CANCÚN, Quintana Roo — Residents of Quintana Roo reported slightly higher-than-average life satisfaction in Mexico’s latest national well-being survey, placing the state in the upper half of the country even as the same survey showed a more complicated picture around mood, anxiety and security.
The 2025 National Survey of Self-Reported Well-Being, or ENBIARE, was released by Mexico’s National Institute of Statistics and Geography, INEGI. The survey asks adults to evaluate their own lives across several dimensions, including overall life satisfaction, emotional balance, purpose, mental-health indicators, economic pressure, social support and satisfaction with specific aspects of daily life.
On the main life-satisfaction question, Quintana Roo residents gave an average score of 8.66 out of 10, slightly above the national average of 8.62. In the Yucatán Peninsula, Yucatán scored 8.70, while Campeche and Quintana Roo both recorded 8.66.
The numbers suggest that, despite visible challenges in the Mexican Caribbean, including rapid growth, traffic, high housing costs, tourism volatility and public-security concerns, many residents still describe their lives in broadly positive terms.
Men in Quintana Roo reported an average life-satisfaction score of 8.76, while women averaged 8.57. That gender gap is consistent with the national pattern. Across Mexico, men reported an average of 8.67, compared with 8.57 for women.
Nationally, the highest overall life-satisfaction scores were recorded in Coahuila at 8.85, followed by Tamaulipas at 8.79, Durango at 8.78, Sinaloa at 8.77 and Baja California Sur at 8.77. The lowest averages were reported in Oaxaca, Tabasco, Michoacán, Guerrero and Zacatecas.
The survey also showed that Mexicans’ overall life satisfaction has improved since the pandemic period. INEGI reported a national average of 8.62 in 2025, up from 8.45 in 2021, when the earlier survey was conducted in a context still heavily shaped by COVID-19.
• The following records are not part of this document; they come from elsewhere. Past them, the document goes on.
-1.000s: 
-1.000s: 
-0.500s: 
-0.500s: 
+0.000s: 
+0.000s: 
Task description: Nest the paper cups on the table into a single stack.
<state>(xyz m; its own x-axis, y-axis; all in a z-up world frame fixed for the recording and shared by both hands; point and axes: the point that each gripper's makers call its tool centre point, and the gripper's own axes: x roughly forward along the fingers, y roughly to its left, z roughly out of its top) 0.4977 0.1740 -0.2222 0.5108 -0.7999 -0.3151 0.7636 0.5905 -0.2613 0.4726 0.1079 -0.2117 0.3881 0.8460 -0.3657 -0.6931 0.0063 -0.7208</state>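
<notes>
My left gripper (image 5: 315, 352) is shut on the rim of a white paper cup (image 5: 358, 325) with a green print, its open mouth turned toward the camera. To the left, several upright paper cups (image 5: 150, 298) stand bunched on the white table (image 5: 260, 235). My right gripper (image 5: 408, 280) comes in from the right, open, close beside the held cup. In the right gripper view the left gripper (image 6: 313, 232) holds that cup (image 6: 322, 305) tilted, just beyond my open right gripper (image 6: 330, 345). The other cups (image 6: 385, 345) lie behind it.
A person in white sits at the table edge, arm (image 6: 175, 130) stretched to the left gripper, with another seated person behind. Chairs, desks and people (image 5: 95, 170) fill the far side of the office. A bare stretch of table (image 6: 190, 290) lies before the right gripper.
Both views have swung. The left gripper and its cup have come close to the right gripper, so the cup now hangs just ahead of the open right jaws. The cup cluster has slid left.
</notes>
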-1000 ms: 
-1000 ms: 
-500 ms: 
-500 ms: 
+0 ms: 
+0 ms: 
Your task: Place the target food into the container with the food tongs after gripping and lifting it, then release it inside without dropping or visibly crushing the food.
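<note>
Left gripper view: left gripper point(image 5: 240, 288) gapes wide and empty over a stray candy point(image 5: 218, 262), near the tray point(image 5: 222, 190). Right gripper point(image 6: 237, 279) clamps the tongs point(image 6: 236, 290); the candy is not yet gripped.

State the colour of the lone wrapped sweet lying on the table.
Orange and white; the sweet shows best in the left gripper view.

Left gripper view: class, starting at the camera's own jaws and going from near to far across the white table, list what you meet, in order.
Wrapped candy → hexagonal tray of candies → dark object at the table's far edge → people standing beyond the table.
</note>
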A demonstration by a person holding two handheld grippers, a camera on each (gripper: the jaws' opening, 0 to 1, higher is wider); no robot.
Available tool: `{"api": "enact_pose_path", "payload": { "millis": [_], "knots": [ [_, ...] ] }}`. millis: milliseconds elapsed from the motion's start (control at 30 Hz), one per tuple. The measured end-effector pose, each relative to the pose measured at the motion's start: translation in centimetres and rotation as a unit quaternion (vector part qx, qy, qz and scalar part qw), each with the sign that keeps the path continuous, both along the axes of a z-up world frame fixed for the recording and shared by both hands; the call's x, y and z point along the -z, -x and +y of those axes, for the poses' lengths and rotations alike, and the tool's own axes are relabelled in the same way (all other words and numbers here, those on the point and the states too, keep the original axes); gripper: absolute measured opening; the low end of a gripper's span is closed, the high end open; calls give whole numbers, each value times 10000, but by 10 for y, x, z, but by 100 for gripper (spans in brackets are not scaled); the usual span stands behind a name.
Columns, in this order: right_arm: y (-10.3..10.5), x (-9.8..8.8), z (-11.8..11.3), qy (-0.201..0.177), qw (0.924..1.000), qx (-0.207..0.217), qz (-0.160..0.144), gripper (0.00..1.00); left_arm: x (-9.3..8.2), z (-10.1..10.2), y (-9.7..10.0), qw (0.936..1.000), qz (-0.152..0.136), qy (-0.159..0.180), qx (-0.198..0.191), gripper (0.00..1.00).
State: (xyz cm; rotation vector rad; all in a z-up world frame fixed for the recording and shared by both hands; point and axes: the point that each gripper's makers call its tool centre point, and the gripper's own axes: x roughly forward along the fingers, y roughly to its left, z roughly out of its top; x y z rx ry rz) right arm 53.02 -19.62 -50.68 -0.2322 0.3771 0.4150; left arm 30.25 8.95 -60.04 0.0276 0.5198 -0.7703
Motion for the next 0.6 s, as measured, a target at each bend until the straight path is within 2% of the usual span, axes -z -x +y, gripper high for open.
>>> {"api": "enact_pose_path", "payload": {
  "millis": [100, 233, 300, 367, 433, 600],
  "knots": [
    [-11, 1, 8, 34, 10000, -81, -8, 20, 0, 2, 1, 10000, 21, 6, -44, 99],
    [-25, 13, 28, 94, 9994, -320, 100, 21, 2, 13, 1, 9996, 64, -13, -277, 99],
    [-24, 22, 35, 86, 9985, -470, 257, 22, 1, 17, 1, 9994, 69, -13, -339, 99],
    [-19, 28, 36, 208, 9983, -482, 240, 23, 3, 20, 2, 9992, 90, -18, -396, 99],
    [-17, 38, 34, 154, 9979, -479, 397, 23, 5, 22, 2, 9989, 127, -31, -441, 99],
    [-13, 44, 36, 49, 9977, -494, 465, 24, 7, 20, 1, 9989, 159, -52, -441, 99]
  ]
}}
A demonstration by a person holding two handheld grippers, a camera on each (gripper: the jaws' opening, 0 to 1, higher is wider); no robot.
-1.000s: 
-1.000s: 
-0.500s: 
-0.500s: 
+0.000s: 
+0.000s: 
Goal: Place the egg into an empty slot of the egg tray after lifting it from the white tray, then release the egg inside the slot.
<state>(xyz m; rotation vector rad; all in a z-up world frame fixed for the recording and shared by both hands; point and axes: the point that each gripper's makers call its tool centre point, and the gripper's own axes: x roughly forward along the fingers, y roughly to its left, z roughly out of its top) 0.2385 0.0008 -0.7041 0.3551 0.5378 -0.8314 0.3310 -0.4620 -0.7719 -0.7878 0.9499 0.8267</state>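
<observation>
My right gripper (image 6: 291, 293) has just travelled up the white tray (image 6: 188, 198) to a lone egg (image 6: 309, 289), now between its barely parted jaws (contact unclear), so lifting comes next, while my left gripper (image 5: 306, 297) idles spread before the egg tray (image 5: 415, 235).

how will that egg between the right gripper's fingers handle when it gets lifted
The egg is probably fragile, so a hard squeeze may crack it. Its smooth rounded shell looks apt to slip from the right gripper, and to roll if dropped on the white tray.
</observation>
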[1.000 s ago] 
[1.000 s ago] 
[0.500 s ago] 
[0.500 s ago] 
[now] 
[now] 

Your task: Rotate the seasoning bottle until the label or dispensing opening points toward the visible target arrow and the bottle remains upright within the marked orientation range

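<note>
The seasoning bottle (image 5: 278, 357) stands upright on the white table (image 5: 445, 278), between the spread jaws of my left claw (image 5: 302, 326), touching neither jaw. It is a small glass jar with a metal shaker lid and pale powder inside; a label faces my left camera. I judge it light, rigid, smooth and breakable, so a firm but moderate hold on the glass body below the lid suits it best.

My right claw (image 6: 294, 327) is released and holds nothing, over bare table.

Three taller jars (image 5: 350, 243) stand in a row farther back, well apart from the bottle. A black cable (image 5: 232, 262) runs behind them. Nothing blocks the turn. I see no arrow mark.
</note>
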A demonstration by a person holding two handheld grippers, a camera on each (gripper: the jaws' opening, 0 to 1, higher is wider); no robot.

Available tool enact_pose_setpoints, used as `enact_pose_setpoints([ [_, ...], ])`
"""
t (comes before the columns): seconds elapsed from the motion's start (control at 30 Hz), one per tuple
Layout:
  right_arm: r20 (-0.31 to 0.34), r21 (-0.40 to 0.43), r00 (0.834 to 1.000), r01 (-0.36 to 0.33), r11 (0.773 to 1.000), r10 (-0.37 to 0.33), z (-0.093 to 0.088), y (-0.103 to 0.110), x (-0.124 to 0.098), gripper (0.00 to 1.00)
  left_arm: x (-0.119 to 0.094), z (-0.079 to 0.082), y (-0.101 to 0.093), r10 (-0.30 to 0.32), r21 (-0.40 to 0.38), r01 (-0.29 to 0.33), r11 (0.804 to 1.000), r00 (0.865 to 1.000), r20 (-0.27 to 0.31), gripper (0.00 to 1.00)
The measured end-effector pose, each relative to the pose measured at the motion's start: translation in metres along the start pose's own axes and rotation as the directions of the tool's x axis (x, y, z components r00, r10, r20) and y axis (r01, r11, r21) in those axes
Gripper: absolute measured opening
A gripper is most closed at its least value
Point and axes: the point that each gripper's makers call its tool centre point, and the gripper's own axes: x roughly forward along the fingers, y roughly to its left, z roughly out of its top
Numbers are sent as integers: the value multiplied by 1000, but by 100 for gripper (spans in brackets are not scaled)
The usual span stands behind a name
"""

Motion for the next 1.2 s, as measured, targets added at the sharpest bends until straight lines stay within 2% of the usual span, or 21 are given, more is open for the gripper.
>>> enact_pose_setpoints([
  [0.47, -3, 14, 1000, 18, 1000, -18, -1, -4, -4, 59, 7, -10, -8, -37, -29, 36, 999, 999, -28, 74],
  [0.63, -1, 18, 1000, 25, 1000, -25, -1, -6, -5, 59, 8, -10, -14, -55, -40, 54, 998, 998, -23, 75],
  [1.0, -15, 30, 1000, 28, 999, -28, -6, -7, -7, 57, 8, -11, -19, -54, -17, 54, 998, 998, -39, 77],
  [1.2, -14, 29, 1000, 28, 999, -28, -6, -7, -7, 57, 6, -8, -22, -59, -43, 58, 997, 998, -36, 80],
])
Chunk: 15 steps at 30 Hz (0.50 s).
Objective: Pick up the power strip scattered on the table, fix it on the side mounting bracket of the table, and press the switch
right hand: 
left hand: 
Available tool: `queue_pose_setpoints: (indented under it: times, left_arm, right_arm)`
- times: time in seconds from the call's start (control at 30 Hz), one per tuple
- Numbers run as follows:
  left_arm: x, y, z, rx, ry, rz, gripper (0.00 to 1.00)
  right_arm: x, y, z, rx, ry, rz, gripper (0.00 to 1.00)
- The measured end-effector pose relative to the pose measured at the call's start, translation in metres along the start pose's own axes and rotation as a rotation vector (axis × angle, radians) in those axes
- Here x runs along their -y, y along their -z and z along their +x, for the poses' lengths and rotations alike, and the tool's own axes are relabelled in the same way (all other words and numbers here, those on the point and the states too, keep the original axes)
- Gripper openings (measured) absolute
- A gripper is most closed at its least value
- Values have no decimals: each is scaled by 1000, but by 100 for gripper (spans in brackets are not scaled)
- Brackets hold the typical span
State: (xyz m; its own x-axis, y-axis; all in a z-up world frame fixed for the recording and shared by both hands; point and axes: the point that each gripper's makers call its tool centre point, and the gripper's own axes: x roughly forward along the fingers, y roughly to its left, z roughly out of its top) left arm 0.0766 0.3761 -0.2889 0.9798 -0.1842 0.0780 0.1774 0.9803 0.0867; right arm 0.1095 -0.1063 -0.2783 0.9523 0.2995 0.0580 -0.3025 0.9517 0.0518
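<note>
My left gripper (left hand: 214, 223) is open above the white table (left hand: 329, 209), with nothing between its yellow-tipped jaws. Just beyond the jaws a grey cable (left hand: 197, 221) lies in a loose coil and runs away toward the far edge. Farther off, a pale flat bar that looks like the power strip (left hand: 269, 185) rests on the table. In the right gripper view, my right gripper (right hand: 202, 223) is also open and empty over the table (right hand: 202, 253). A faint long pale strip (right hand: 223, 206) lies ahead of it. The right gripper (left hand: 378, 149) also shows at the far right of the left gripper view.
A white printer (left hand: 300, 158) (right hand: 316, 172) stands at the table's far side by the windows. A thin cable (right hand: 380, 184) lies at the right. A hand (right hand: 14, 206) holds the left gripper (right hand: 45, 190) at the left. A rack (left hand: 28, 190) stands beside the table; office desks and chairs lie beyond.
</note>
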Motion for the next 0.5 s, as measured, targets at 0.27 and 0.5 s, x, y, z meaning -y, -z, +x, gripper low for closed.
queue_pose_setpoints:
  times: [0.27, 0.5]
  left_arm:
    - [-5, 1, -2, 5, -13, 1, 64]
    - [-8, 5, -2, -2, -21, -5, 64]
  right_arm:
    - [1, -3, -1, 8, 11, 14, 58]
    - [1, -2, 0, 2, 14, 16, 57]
Still, the results are not simply a “happiest states” ranking. ENBIARE is a subjective well-being survey, meaning it measures how people perceive and evaluate their own lives, not whether a state has the best wages, safest streets or strongest public services.
That distinction matters in Quintana Roo. While residents gave the state a relatively strong life-satisfaction score, the broader regional data reported by La Jornada Maya showed Quintana Roo among the lower-scoring states for general emotional balance, with an average of 4.97 on INEGI’s scale. Emotional balance compares positive and negative feelings experienced the day before the interview. A positive score means favorable emotions predominated, but Quintana Roo’s score was still among the lowest in the national table.
The survey also found that 12.9 percent of adults in Quintana Roo showed signs of depression, higher than Yucatán’s 12.3 percent and Campeche’s 10 percent, according to the peninsula breakdown.
Nationally, ENBIARE found that mental health and economic pressure are closely connected to life satisfaction. Among people with signs of anxiety, only 43.5 percent reported being totally satisfied with life, compared with 64.3 percent among those without signs of anxiety. People who said they could easily cover regular household expenses were also much more likely to report high life satisfaction than those facing financial difficulty.
Security remains another weak point in the national picture. While overall life satisfaction increased, satisfaction with citizen security fell from 6.58 in 2021 to 6.08 in 2025, making it one of the worst-evaluated areas in the survey. Women rated security lower than men, with a national average of 5.95 compared with 6.22 for men.
For Quintana Roo, the findings point to a familiar contradiction. Many people continue to value the quality of life associated with the Mexican Caribbean, including family life, climate, community ties, natural surroundings and economic opportunity. At the same time, the state faces real pressures from fast urban growth, uneven wages, insecurity, expensive housing and the stresses that come with a tourism-driven economy.
In other words, Quintana Roo residents are still reporting that life here is generally good. But the same survey suggests that well-being is not only about sunshine and scenery. Mental health, safety, household finances and social support all shape how people actually feel about daily life.
ENBIARE’s value is that it adds those human measures to the usual economic indicators. For a state like Quintana Roo, where growth is often measured in hotel rooms, airport arrivals and real estate investment, the survey asks a more personal question: how do the people living here feel their lives are going?